The plot concerns a young couple, Jack Absolute and Lydia Languish, and the complications of their courtship. They are finally united despite the unhelpful interventions of Jack's father, Sir Anthony, and Lydia's aunt, Mrs Malaprop, as well as two further suitors of Lydia's – a bellicose Irishman and an English country bumpkin. A sub-plot depicts another young couple – Julia Melville and her fiancé, Jack's friend, Faulkland – whose romance is disrupted by Faulkland's obsessive jealousy, but has a similarly happy ending. The best-known character in the play is Mrs Malaprop, known for her ludicrous confusion of similar sounding words, who has given her name to malapropisms.
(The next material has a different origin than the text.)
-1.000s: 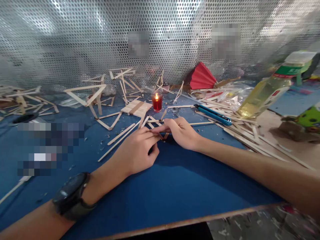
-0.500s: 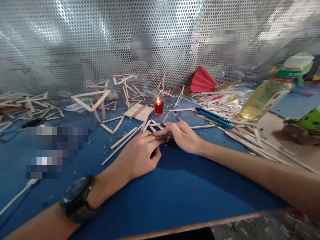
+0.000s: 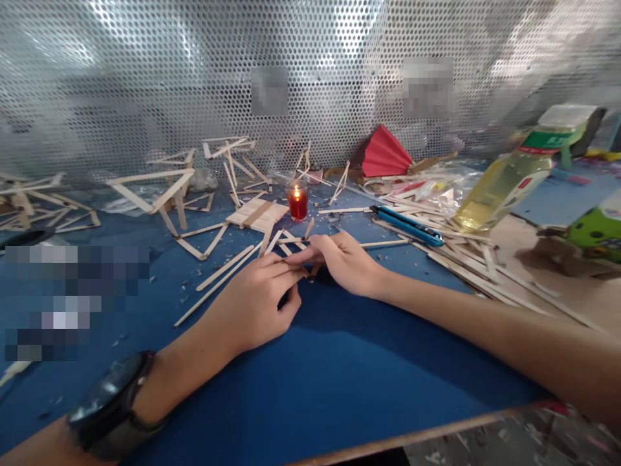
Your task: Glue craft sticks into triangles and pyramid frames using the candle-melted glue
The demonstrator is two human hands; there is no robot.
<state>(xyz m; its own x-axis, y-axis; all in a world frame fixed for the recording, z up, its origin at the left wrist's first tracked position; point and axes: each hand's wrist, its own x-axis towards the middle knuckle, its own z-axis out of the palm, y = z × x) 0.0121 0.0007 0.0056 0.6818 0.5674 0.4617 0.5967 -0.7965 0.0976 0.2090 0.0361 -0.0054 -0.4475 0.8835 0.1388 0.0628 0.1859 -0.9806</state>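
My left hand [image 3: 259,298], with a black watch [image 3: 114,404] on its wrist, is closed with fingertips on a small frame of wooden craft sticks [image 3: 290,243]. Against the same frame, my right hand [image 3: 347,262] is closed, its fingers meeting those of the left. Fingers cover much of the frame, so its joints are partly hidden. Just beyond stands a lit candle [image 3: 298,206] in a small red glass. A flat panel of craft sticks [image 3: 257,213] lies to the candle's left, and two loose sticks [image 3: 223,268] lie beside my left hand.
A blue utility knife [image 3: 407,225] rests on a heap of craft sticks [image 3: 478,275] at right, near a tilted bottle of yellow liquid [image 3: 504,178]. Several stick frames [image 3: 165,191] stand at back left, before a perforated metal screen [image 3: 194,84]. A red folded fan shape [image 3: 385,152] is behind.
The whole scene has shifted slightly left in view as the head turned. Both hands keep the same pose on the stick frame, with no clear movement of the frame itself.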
The play was not well received at its premiere and was taken off after a single performance. Sheridan thoroughly revised it and when it was staged shortly afterwards it became and has remained a success.
Background
The Rivals was Sheridan's first play. At the time, he was a young newlywed living in Bath. After their marriage his wife, Eliza (born Elizabeth Linley), gave up her successful career as a singer. She could have continued to earn a substantial income but she disliked performing in public and Sheridan, who was class-conscious, thought it unbecoming for a gentleman's wife to sing for money.[1] Thomas Harris, the manager of the Theatre Royal, Covent Garden, invited him to write a play, and having read Sheridan's script he predicted great success and at least £600 in royalties for the author.[2][n 1]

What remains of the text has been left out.